Start of Block

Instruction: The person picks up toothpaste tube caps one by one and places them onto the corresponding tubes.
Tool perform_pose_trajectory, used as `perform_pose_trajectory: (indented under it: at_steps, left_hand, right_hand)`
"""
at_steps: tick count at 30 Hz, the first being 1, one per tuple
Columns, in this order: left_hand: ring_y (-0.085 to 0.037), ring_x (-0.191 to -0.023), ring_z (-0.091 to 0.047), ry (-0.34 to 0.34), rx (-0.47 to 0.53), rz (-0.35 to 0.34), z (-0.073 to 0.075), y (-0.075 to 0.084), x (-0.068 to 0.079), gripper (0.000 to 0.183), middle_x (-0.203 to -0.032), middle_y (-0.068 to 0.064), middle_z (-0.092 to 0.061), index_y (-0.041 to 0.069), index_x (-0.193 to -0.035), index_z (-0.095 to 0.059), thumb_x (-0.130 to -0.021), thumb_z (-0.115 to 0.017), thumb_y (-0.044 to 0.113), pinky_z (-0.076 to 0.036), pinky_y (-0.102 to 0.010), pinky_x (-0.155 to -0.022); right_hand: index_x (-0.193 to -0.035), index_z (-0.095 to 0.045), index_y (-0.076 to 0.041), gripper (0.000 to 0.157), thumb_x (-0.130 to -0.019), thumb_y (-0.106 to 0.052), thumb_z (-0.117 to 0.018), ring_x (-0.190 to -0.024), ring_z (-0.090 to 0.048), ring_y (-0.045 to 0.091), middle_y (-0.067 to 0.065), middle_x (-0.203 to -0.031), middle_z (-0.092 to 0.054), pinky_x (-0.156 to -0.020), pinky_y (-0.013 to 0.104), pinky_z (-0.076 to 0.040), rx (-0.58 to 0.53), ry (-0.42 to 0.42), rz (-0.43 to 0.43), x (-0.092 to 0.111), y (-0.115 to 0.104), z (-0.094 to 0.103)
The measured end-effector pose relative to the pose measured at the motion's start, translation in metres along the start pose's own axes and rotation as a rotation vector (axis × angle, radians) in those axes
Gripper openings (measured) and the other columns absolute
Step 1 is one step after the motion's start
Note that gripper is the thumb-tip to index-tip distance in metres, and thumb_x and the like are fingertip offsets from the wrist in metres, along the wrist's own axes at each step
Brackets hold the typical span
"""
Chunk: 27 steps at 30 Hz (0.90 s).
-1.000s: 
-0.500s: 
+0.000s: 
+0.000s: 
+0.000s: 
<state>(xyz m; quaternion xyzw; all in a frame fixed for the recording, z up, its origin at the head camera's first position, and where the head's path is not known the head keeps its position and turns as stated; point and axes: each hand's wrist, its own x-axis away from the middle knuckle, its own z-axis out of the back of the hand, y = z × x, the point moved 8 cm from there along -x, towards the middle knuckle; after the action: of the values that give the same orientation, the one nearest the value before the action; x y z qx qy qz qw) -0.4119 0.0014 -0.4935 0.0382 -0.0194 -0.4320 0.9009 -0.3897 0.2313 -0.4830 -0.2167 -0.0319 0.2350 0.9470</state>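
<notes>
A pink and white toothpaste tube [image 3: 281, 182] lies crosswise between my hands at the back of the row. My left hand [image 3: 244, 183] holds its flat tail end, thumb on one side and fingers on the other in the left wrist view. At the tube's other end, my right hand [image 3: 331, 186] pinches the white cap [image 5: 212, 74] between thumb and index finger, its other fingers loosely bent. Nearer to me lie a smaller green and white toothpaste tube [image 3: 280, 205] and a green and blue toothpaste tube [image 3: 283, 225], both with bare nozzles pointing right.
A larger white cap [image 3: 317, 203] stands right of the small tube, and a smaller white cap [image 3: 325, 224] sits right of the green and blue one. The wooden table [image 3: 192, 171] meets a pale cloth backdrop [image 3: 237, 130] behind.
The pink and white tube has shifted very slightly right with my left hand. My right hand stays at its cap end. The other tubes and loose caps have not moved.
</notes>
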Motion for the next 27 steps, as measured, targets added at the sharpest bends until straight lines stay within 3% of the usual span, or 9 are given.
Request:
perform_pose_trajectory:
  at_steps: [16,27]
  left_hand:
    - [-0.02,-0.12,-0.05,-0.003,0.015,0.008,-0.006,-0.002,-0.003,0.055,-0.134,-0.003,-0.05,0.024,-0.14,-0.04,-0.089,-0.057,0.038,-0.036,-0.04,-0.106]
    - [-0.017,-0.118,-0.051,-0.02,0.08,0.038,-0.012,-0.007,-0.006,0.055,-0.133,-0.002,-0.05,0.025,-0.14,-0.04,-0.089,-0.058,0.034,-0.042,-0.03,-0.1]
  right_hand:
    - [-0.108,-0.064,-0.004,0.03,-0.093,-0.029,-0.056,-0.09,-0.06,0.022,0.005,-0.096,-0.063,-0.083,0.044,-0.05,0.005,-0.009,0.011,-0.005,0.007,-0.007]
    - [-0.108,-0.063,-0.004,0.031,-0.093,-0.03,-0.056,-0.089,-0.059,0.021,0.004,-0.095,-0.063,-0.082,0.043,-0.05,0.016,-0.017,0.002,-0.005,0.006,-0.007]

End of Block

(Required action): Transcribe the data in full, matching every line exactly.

(Output for this exercise):
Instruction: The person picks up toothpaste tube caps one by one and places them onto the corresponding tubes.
Tool perform_pose_trajectory, used as `perform_pose_trajectory: (indented under it: at_steps, left_hand, right_hand)`
"""
at_steps: tick count at 30 Hz, the first being 1, one per tuple
Columns, in this order: left_hand: ring_y (-0.085 to 0.037), ring_x (-0.191 to -0.023), ring_z (-0.091 to 0.047), ry (-0.34 to 0.34), rx (-0.47 to 0.53), rz (-0.35 to 0.34), z (-0.073 to 0.075), y (-0.075 to 0.084), x (-0.068 to 0.079), gripper (0.000 to 0.183), middle_x (-0.203 to -0.032), middle_y (-0.068 to 0.064), middle_z (-0.092 to 0.061), index_y (-0.041 to 0.069), index_x (-0.193 to -0.035), index_z (-0.095 to 0.059), thumb_x (-0.130 to -0.021), thumb_z (-0.115 to 0.017), thumb_y (-0.044 to 0.113), pinky_z (-0.076 to 0.036), pinky_y (-0.102 to 0.010), pinky_x (-0.155 to -0.022); right_hand: index_x (-0.193 to -0.035), index_z (-0.095 to 0.045), index_y (-0.076 to 0.041), gripper (0.000 to 0.157), thumb_x (-0.130 to -0.019), thumb_y (-0.106 to 0.052), thumb_z (-0.117 to 0.018), ring_x (-0.190 to -0.024), ring_z (-0.090 to 0.048), ring_y (-0.045 to 0.091), middle_y (-0.067 to 0.065), middle_x (-0.203 to -0.031), middle_z (-0.092 to 0.054), pinky_x (-0.156 to -0.020), pinky_y (-0.013 to 0.104), pinky_z (-0.076 to 0.040), rx (-0.58 to 0.53), ry (-0.42 to 0.42), rz (-0.43 to 0.43), x (-0.092 to 0.111), y (-0.115 to 0.104), z (-0.094 to 0.103)
The measured end-effector pose relative to the pose measured at the motion's start, translation in metres along the start pose's own axes and rotation as a rotation vector (axis × angle, radians) in those axes
Gripper openings (measured) and the other columns absolute
Step 1 is one step after the motion's start
Note that gripper is the thumb-tip to index-tip distance in metres, and thumb_x and the like are fingertip offsets from the wrist in metres, along the wrist's own axes at each step
Brackets hold the typical span
"""
Chunk: 27 steps at 30 Hz (0.90 s).
-1.000s: 
-0.500s: 
+0.000s: 
+0.000s: 
+0.000s: 
<state>(xyz m; quaternion xyzw; all in a frame fixed for the recording, z up, its origin at the head camera's first position, and where the head's path is not known the head keeps its position and turns as stated; point and axes: each hand's wrist, its own x-axis away from the middle knuckle, its own z-axis out of the back of the hand, y = z × x, the point moved 8 cm from there along -x, towards the middle knuckle; after the action: of the values that give the same orientation, the one nearest the value before the action; x y z qx qy qz qw) -0.4119 0.0014 -0.4935 0.0382 -0.0194 -0.4320 0.9009 -0.3897 0.2313 -0.4830 -0.2167 -0.0319 0.2350 0.9470</state>
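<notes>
A pink and white toothpaste tube [image 3: 281, 182] lies crosswise between my hands at the back of the row. My left hand [image 3: 244, 183] holds its flat tail end, thumb on one side and fingers on the other in the left wrist view. At the tube's other end, my right hand [image 3: 331, 186] pinches the white cap [image 5: 212, 74] between thumb and index finger, its other fingers loosely bent. Nearer to me lie a smaller green and white toothpaste tube [image 3: 280, 205] and a green and blue toothpaste tube [image 3: 283, 225], both with bare nozzles pointing right.
A larger white cap [image 3: 317, 203] stands right of the small tube, and a smaller white cap [image 3: 325, 224] sits right of the green and blue one. The wooden table [image 3: 192, 171] meets a pale cloth backdrop [image 3: 237, 130] behind.
The pink and white tube has shifted very slightly right with my left hand. My right hand stays at its cap end. The other tubes and loose caps have not moved.
</notes>
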Motion for the next 27 steps, as measured, targets added at the sharpest bends until straight lines stay within 3% of the usual span, or 9 are given.
Request:
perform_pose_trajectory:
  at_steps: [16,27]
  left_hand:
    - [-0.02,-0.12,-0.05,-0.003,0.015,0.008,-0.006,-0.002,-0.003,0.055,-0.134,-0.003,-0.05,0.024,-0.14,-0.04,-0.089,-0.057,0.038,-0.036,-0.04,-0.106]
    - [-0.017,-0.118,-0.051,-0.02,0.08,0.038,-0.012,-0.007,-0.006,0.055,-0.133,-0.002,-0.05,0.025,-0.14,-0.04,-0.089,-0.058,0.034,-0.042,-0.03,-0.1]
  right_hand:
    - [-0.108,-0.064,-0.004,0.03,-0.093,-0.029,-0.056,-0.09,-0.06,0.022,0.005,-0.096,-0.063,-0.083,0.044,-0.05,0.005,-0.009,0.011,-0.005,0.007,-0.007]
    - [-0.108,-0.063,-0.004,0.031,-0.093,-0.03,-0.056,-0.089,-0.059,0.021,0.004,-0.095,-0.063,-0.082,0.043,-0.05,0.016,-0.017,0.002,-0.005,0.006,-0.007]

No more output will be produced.